Performance was assessed using CLIP embedding cosine similarity and DreamSim, metrics that capture the semantic and perceptual similarity between the generated and target images. The study revealed a significant improvement in performance for users interacting with DALL-E 3 compared to those using DALL-E 2. This enhancement was due to a combination of the model's superior technical capabilities and adaptive changes in user prompting behavior. Specifically, users assigned to DALL-E 3 generated longer and more descriptively rich prompts, exhibiting a higher degree of prompt similarity over successive attempts.

Decomposition of Improvement into Model and Prompting Effects

By replaying prompts across different models, the study decomposes the observed performance gains into direct model effects and indirect prompting effects. The decomposition showed that approximately half of the performance gains were attributable to the enhanced technical capabilities of DALL-E 3, while the other half resulted from users' behavioral adaptations in response to these capabilities. This finding underscores the bidirectional learning process: as models improve, users refine their prompts to exploit these advancements effectively.

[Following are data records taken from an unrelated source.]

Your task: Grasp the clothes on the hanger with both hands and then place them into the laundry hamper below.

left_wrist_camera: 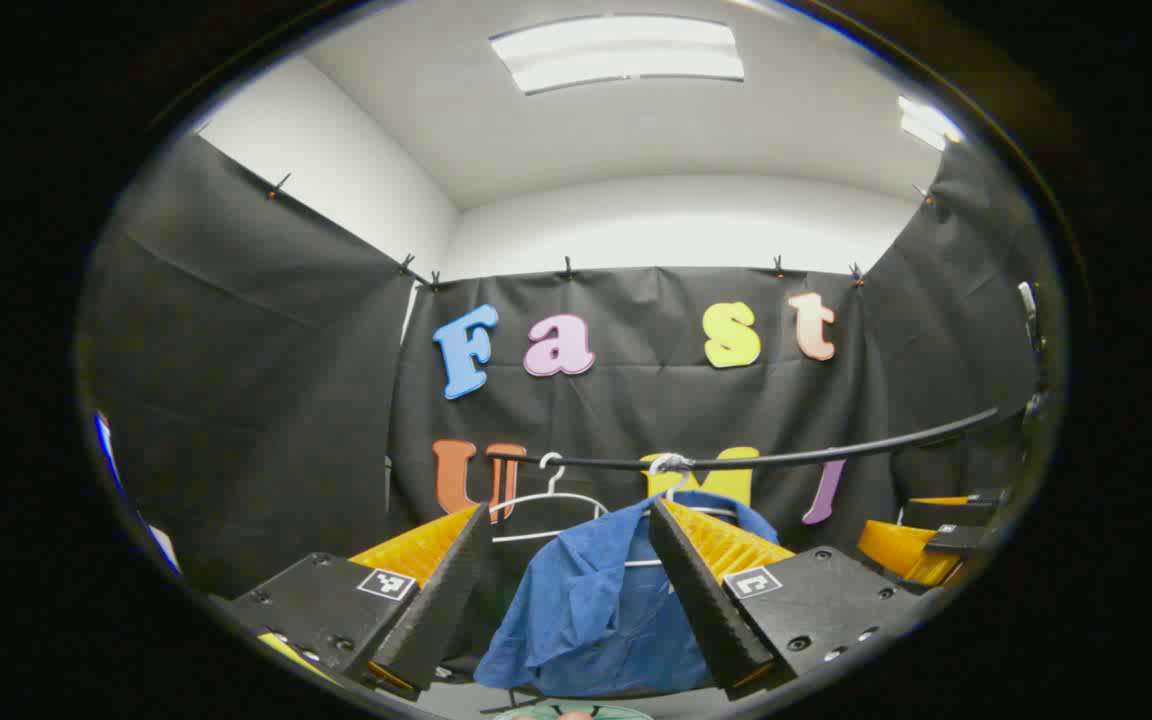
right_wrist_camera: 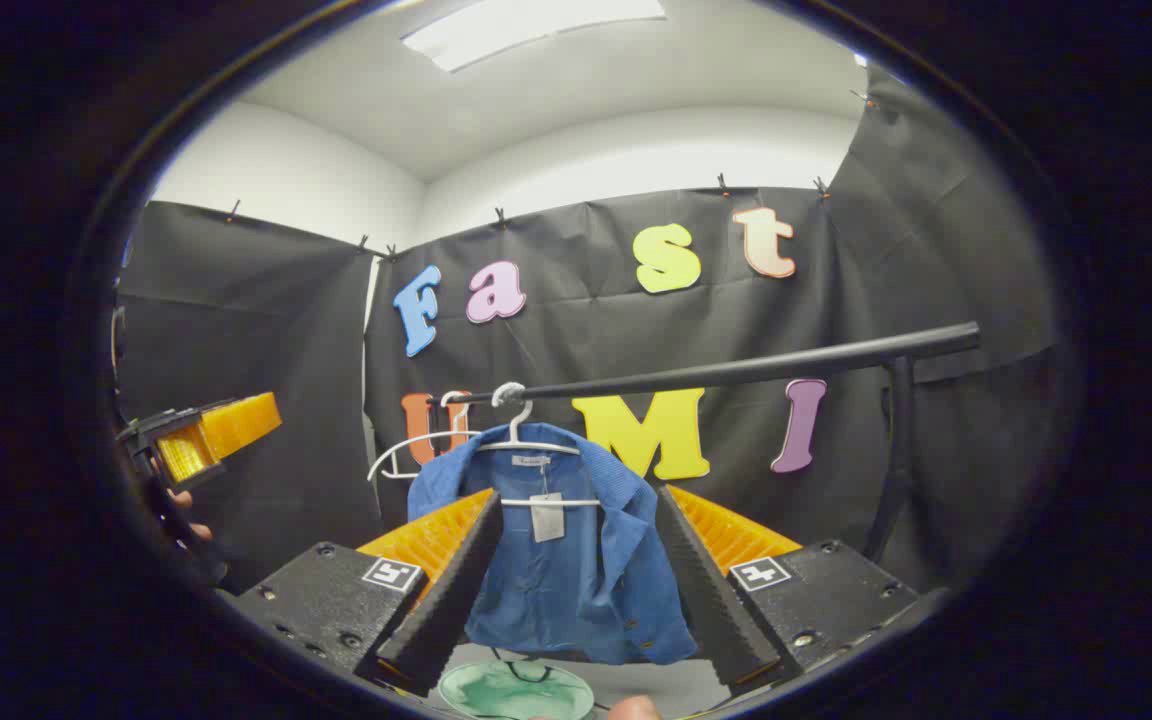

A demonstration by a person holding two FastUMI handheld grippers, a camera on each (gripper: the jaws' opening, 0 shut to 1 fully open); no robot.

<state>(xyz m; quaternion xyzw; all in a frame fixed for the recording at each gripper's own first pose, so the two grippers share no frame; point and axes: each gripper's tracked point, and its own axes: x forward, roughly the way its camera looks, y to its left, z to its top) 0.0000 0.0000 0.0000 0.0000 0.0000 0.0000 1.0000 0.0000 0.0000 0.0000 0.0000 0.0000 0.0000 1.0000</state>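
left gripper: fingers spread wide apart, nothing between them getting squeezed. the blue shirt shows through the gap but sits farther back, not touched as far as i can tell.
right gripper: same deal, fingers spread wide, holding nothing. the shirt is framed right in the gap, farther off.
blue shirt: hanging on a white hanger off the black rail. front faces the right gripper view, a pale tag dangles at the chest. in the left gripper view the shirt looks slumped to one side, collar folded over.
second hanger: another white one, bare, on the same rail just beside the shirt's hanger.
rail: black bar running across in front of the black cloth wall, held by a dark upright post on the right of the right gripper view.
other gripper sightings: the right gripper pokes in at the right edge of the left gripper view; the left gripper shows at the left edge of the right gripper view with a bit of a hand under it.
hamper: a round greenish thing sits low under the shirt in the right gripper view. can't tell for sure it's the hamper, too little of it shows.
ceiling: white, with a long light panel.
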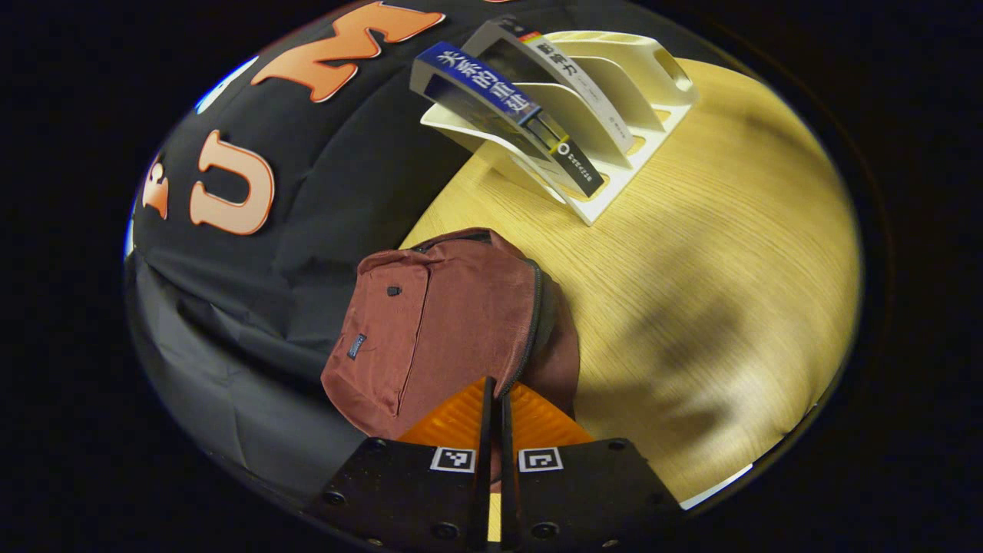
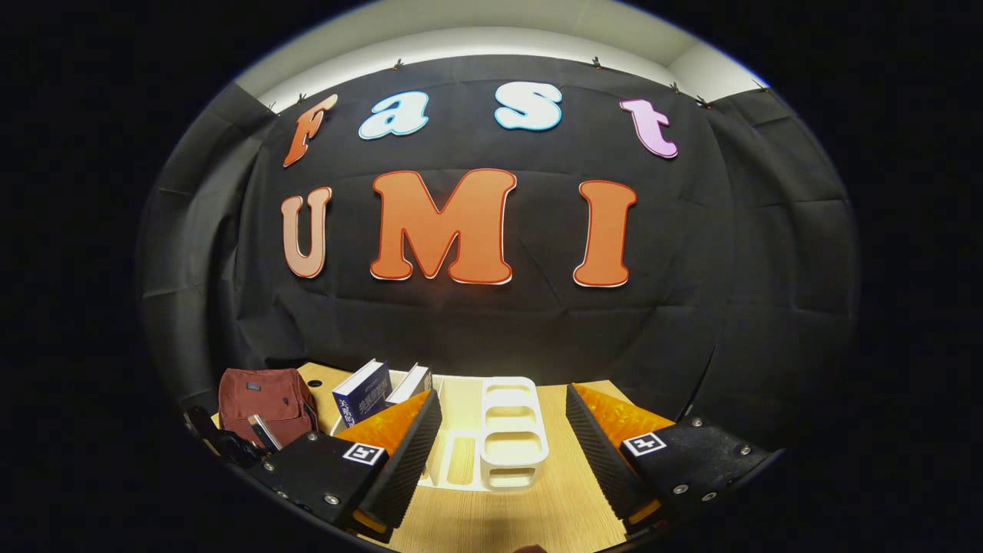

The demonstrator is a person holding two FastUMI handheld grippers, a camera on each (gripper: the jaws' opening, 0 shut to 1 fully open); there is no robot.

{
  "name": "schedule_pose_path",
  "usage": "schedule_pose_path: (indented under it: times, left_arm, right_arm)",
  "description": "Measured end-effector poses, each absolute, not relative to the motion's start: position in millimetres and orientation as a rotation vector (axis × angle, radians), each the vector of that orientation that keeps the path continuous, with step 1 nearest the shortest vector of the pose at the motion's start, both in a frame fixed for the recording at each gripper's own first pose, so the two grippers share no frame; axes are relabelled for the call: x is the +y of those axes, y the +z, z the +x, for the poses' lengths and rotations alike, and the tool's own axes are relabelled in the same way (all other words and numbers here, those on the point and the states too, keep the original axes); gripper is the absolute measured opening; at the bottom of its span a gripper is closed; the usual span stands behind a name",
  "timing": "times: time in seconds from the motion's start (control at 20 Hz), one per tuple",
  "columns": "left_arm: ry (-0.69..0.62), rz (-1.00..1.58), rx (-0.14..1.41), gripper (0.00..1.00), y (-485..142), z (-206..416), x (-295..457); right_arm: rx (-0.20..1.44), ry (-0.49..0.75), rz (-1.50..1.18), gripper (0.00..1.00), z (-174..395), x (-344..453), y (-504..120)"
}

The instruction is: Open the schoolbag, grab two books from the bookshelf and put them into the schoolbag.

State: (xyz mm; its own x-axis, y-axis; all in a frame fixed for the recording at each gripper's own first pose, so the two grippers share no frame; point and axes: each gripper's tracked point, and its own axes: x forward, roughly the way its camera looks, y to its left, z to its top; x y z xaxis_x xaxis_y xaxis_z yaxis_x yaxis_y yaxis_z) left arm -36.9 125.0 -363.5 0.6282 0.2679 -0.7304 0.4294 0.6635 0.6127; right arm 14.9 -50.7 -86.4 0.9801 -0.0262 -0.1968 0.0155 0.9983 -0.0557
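Bag (image 1: 430,322) is standing on the table (image 1: 691,307), soft and floppy, zipper (image 1: 530,330) running along its edge. Left gripper (image 1: 494,407) is pinching almost closed at the zipper, hold uncertain. Right gripper (image 2: 499,438) is gaping wide, empty, facing the shelf (image 2: 511,442); books (image 2: 361,395) look stiff.

Pale wood-grain worktop (image 1: 714,253), lit warm yellow, with soft dark shadows across the middle and the near right part in the left gripper view. Seen again as a narrow light strip low in the right gripper view (image 2: 522,514). Black cloth wall (image 2: 491,338) hanging behind it, creased and folded, dropping past the worktop's far edge. Above the cloth, a band of pale wall or ceiling (image 2: 491,31), brightly lit.
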Motion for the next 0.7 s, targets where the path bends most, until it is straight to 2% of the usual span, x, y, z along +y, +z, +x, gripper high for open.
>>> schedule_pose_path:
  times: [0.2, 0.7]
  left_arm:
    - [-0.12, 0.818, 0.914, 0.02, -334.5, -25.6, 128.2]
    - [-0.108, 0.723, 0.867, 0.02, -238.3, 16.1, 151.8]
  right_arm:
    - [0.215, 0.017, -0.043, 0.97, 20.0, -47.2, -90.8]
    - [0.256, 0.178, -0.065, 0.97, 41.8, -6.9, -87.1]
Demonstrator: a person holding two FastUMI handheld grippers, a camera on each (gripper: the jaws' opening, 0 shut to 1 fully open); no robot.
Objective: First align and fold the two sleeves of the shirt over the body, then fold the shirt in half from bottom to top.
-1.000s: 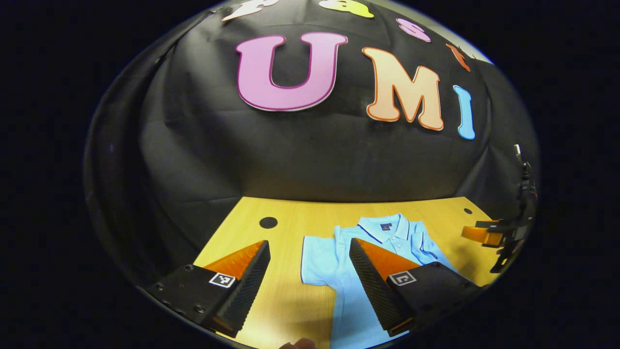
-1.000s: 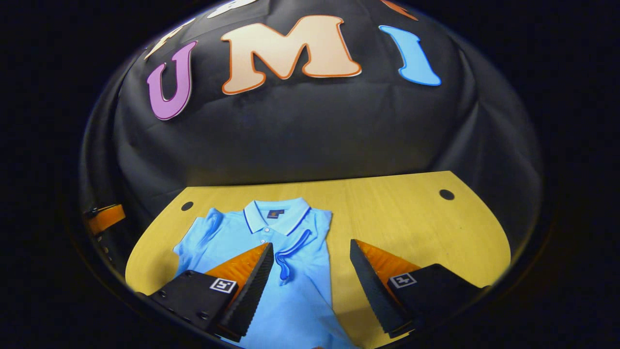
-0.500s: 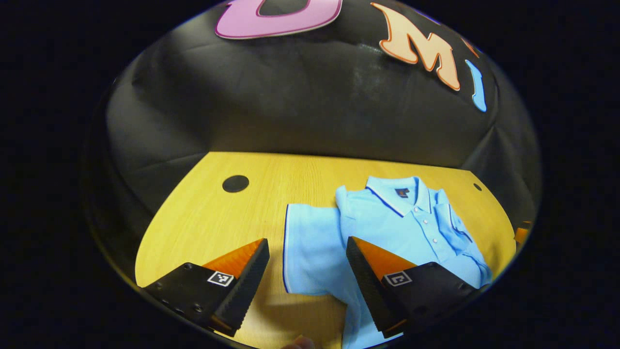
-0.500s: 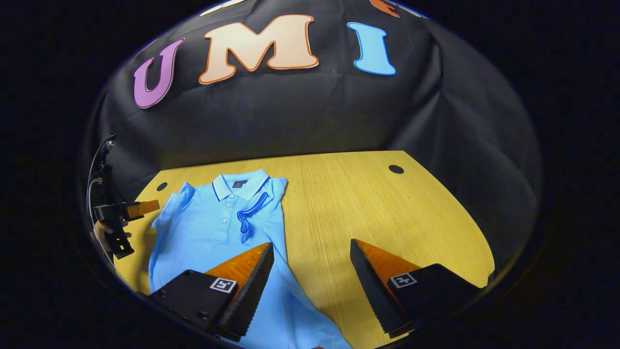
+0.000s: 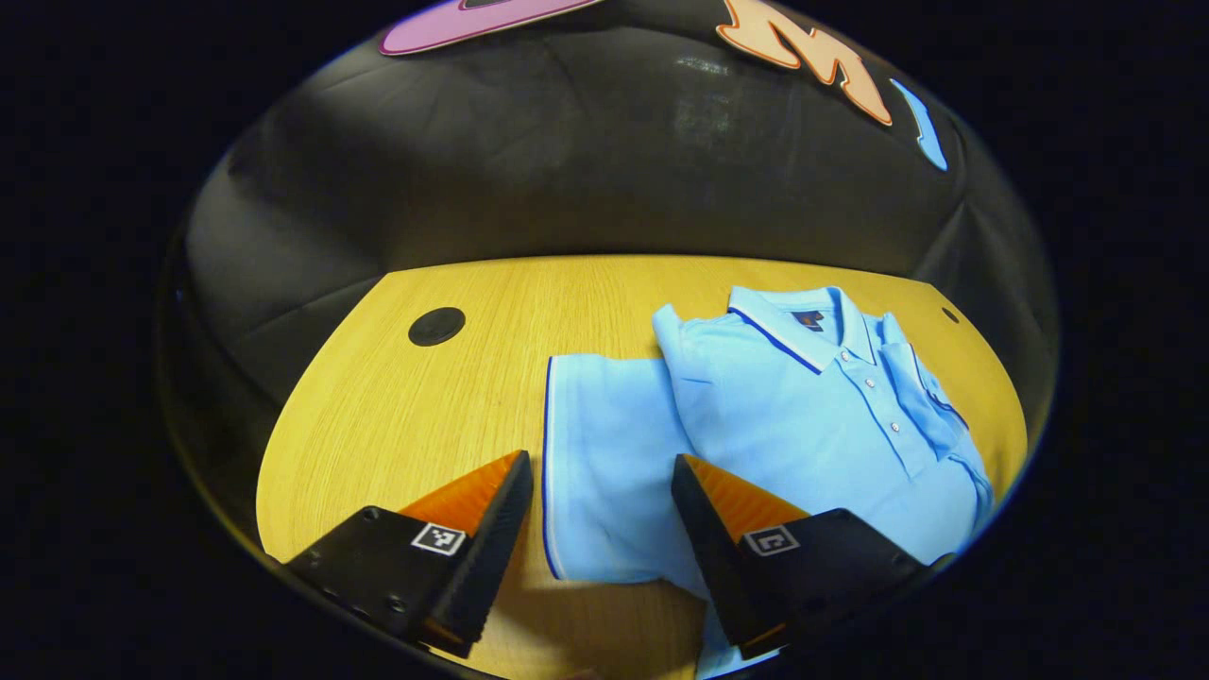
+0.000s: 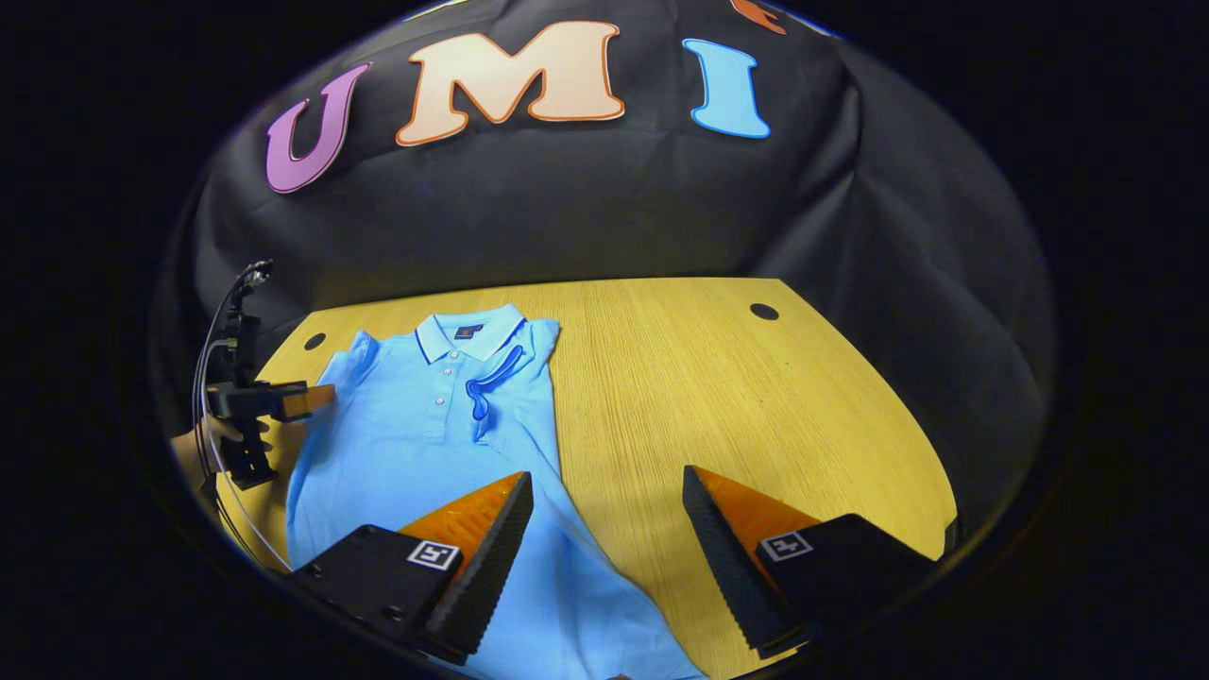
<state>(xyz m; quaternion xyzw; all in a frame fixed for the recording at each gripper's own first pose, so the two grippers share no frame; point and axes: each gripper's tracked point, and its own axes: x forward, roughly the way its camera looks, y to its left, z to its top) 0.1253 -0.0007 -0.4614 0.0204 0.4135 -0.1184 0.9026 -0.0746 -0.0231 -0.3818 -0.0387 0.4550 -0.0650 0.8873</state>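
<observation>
- The shirt lies face up on the table, collar toward the booth wall. One sleeve already lies folded over the chest; the other sleeve is spread flat on the wood, out to the side.
- Our left gripper hangs just above that spread sleeve with its fingers wide apart and nothing between them. The cuff edge with its dark trim runs up between them, close to one finger.
- Our right gripper is also released and empty, over the shirt's lower side edge and the bare table beside it.
- We judge the step in hand to be the second sleeve fold, so we would lower the left gripper onto the cuff edge and pinch only the sleeve's own layers.
- We should carry the cuff up and over toward the buttons, laying it level with the sleeve already folded so the two match.
- Keep the lift low, or the body may drag and the collar skew.
- The right gripper could press the hem side down if the cloth starts sliding.
</observation>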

Implications and Future Directions

The implications of this study are twofold. Practically, it highlights the necessity for continuous user training and interface improvements to maximize the benefits of advanced generative models. Theoretically, it suggests that the interaction between users and AI models is dynamic and evolving, with users playing a crucial role in realizing the potential of AI advancements.

Future research could extend this work by exploring how different user demographics adapt their prompting strategies, examining the extent to which these strategies can be generalized across different generative models, or evaluating the impact of additional training or automated prompt optimization features on user performance. Such studies could further elucidate the interplay between human ingenuity and machine intelligence, guiding the development of more intuitive and effective AI tools.

In conclusion, this paper provides valuable insights into how improvements in generative AI models influence user behavior, demonstrating that advancements in AI capabilities and human adaptations are mutually reinforcing. This dynamic interaction has significant implications for the design and deployment of future AI systems.